__SOURCE DATA__
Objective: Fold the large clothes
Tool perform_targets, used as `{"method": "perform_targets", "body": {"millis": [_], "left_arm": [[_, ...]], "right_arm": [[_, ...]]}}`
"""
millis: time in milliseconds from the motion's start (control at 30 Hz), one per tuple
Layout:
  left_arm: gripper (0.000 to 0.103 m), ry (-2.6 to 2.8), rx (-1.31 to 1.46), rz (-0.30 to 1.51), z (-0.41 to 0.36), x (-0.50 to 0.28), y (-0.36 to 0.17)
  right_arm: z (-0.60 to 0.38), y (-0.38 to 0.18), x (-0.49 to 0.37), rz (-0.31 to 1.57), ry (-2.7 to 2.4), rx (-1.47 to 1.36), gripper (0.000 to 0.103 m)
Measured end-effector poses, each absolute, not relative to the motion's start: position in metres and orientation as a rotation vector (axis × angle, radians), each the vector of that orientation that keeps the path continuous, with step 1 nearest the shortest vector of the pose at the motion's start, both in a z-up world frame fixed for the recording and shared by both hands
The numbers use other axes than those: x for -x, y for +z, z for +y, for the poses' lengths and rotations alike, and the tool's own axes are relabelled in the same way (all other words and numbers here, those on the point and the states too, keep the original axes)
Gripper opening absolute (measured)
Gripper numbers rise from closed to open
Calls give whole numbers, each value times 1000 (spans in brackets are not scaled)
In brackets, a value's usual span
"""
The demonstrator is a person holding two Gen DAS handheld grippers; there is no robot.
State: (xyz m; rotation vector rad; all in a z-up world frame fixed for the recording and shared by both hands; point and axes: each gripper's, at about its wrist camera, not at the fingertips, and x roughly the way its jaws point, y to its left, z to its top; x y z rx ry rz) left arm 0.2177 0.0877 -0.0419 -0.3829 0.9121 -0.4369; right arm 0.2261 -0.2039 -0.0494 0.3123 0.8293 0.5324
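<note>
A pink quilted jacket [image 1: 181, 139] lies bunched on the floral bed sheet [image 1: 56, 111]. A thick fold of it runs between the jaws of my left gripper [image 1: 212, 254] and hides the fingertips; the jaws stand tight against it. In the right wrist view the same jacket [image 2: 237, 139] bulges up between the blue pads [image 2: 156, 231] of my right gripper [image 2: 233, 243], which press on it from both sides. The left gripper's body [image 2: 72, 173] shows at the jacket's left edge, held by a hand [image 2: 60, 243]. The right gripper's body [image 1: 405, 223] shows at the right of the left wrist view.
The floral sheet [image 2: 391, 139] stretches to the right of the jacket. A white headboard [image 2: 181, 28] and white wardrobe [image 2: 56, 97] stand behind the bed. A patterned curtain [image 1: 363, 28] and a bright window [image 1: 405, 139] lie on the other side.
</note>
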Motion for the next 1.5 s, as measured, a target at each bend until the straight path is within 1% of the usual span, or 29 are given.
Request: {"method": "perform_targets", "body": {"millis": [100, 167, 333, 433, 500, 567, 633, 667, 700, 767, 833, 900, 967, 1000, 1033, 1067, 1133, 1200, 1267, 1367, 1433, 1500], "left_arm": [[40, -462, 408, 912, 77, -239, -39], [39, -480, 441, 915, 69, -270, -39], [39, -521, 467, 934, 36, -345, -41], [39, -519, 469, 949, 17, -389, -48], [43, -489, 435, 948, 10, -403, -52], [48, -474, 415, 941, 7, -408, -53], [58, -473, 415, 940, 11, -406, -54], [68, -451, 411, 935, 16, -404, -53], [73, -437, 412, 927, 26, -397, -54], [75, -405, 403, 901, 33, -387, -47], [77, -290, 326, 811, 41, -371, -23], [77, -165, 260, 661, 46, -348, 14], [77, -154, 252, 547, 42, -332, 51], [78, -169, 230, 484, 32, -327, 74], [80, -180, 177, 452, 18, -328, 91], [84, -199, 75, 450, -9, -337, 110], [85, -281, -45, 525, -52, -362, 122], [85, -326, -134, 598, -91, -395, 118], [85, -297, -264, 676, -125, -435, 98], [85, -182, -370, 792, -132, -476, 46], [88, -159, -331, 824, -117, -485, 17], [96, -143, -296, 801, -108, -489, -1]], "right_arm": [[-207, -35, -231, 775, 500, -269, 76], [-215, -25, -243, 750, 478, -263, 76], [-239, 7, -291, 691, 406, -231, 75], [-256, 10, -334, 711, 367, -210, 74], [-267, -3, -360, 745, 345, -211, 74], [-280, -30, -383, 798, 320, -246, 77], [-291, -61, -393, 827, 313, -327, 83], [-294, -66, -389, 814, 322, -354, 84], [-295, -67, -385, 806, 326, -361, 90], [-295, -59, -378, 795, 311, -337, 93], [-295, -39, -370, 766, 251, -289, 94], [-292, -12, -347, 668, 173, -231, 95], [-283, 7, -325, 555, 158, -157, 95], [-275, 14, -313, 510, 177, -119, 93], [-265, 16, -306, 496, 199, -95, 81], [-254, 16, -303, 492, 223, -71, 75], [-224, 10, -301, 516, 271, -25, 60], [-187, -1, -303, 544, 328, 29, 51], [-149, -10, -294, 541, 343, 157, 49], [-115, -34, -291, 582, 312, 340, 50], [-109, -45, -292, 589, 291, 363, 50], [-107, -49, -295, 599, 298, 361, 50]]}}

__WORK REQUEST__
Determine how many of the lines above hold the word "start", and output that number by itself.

__ANSWER SECTION__
2